ICAS has submitted a Budget representation requesting that s 248A should be amended to remove the disadvantageous treatment of Scottish partnerships which currently arises from differences between Scottish and English law, and HMRC’s approach to interpreting the section.
Section 248A (previously ESC D26) allows a roll-over style relief for CGT where joint owners of land exchange their interests so that each owner is left owning one or more parcels of land individually. For the exchange of joint interests to apply, the land must initially be jointly held. HMRC has rejected a non-statutory clearance application relating to the availability of relief under s 248A, where the land was held in a Scottish partnership. Clearance was apparently refused on the grounds that a Scottish partnership is a legal person and therefore the land was not ‘held jointly’ under the conditions of s 248A.
Where Scottish and English non-tax law differ, it raises an interesting question. How should tax statutes applicable to the whole of the UK be applied? This is not new - it featured in cases in the nineteenth century - but it remains an important question for Scottish taxpayers. The principle derived from the case law is that the position of Scottish taxpayers under tax legislation applying to the whole of the UK, should not be prejudiced by differences between Scottish and English Law. ICAS members reported experience of this being accepted by HMRC in the past.
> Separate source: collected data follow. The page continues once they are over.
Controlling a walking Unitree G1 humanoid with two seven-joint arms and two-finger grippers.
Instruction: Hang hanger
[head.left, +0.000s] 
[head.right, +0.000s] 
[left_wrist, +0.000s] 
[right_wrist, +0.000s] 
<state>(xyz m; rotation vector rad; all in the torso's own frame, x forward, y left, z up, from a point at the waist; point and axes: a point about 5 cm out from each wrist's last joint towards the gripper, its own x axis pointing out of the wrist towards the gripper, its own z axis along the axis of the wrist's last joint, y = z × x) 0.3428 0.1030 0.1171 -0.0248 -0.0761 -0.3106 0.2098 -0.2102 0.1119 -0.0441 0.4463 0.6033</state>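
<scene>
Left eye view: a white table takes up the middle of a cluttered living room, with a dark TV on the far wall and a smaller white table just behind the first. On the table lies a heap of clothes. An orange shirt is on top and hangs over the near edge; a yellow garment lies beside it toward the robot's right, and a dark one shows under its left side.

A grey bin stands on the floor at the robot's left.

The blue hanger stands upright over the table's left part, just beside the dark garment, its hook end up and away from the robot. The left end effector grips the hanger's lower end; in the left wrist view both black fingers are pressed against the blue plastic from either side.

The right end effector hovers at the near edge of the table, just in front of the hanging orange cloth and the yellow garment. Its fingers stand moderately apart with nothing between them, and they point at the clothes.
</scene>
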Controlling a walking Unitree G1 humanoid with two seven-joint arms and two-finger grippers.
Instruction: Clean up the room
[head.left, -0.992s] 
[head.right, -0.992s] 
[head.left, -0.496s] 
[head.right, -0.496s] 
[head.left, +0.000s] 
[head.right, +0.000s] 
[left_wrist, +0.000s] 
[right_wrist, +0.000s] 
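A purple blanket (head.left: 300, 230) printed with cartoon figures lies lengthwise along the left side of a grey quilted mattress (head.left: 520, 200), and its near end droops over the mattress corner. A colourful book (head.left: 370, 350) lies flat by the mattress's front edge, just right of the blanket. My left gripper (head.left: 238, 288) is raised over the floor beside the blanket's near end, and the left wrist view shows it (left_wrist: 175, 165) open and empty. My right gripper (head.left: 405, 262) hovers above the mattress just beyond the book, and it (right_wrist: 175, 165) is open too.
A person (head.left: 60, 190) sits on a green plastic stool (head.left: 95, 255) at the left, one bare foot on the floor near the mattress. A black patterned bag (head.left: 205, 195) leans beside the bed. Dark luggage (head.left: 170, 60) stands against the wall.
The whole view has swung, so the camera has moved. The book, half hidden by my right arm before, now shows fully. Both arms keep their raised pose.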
This 1860 case ((1860) 3 Macqueen 659) related to the amount of succession duty payable under a Victorian tax statute. The courts had to determine whether duty was payable at 3% or 1%. This hinged on whether the ‘predecessor’ (for the purposes of the tax statute) was Lord Saltoun’s uncle (also Lord Saltoun) or his grandmother, the Dowager Lady Saltoun. Relying on Scottish law relating to succession to determine the ‘predecessor’, the advocate-general argued that duty at 3% was due. However, the House of Lords finally determined that the 1% rate applied.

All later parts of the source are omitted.